**Data provided**
Segment Open
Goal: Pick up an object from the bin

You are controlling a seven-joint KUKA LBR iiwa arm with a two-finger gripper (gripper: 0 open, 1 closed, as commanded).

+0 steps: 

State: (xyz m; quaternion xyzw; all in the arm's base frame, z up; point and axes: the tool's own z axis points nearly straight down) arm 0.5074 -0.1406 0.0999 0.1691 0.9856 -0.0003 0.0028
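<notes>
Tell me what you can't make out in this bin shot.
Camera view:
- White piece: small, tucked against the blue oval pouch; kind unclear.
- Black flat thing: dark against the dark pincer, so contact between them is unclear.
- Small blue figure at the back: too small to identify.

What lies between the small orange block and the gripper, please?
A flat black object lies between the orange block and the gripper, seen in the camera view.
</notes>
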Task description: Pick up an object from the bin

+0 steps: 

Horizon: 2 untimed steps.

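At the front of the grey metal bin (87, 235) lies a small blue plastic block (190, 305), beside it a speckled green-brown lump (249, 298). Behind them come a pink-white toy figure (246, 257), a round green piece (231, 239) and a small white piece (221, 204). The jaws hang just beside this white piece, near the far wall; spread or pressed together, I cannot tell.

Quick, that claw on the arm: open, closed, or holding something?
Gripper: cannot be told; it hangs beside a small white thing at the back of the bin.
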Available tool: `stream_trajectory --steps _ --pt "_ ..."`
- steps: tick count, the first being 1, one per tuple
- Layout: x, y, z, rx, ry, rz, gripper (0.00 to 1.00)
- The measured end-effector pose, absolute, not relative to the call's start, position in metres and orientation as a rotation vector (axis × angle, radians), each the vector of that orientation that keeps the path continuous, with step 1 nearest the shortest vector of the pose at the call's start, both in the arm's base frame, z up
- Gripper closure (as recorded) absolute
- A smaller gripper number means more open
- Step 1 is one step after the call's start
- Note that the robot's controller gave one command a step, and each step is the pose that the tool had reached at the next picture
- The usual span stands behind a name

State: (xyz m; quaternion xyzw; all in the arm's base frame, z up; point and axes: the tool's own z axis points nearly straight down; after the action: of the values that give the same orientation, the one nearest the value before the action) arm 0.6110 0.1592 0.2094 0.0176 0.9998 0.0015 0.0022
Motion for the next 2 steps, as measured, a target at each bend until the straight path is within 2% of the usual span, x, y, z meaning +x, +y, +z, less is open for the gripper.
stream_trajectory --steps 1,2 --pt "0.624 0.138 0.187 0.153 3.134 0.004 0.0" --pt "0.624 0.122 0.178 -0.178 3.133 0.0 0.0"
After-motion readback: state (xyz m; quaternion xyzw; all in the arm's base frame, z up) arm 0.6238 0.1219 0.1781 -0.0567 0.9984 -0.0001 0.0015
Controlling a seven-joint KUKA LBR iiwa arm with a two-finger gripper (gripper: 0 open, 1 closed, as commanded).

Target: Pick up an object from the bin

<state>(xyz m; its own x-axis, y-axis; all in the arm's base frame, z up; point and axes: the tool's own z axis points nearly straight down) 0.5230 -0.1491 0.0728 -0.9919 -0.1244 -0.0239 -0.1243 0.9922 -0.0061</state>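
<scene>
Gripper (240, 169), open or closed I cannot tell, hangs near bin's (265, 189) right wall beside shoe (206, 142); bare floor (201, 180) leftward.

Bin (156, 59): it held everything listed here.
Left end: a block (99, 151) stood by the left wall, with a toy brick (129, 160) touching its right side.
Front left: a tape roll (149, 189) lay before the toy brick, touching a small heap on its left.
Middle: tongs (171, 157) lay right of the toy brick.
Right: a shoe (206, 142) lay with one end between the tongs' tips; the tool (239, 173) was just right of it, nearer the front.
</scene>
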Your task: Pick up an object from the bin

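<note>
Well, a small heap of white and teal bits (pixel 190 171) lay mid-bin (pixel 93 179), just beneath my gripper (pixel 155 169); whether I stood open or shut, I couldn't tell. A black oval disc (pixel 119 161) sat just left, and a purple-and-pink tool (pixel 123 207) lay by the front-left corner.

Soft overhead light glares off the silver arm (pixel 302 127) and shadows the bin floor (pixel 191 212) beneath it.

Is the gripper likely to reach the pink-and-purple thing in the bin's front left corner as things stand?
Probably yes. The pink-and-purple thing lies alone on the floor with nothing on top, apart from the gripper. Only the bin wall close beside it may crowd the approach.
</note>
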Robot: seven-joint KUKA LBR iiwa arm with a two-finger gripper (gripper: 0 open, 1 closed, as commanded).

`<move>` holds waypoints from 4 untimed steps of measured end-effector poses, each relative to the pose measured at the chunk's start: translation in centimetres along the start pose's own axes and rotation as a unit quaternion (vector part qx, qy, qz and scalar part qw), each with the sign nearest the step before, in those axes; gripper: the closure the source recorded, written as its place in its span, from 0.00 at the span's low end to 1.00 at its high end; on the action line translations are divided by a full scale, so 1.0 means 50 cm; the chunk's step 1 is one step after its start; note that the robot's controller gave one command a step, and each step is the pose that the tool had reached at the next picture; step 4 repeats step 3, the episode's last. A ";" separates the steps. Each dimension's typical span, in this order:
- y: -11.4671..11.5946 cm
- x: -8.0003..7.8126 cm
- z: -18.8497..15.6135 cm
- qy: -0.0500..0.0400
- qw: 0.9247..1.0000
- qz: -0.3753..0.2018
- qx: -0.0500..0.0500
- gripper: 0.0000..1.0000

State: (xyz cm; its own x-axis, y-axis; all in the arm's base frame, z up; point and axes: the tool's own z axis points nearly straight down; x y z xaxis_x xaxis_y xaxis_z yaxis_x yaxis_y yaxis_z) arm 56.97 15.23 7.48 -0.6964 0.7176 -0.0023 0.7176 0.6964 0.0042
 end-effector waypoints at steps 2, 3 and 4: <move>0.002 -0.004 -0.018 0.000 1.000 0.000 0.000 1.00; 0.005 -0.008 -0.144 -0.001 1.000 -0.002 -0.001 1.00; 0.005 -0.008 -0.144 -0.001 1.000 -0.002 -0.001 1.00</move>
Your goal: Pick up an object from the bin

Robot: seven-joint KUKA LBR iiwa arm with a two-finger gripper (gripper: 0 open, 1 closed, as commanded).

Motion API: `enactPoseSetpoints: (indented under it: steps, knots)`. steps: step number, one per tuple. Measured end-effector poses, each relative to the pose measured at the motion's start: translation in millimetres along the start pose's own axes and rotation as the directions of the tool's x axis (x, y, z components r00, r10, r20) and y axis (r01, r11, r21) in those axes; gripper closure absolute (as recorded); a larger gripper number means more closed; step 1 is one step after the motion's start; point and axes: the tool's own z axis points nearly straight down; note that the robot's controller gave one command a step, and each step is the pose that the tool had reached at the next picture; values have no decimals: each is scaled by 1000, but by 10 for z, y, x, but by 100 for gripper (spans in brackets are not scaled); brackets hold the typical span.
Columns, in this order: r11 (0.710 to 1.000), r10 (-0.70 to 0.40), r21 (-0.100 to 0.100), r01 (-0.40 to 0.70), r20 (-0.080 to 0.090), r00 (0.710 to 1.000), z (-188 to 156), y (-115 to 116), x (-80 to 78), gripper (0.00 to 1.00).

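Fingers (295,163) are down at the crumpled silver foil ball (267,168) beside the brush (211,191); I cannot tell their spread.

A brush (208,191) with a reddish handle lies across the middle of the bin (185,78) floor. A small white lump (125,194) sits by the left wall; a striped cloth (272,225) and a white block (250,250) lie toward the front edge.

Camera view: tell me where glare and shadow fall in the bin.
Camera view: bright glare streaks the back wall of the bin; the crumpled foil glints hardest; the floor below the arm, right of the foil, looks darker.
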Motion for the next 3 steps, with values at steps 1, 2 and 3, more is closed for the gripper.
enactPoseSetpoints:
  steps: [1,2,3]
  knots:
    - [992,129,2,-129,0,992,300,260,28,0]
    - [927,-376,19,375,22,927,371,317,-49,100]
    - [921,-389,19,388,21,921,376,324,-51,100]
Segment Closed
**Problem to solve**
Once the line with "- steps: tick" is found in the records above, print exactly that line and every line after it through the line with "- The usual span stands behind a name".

**Solved problem**
- steps: tick count, the first being 1, one per tuple
- Layout: x, y, z, rx, ry, rz, gripper (0.00 to 1.00)
- The measured end-effector pose, absolute, not relative to the call's start, position in metres and orientation as a rotation vector (axis × angle, radians), each the vector of that orientation that keeps the path continuous, with step 1 nearest the shortest vector of the pose at the call's start, both in the arm's base frame, z up
- Gripper closure (as recorded) absolute
- A smaller gripper number means more open
- Step 1 is one step after the call's start
- Note that the robot's controller gave one command a step, and each step is the pose that the tool had reached at the next picture
- The usual span stands behind a name

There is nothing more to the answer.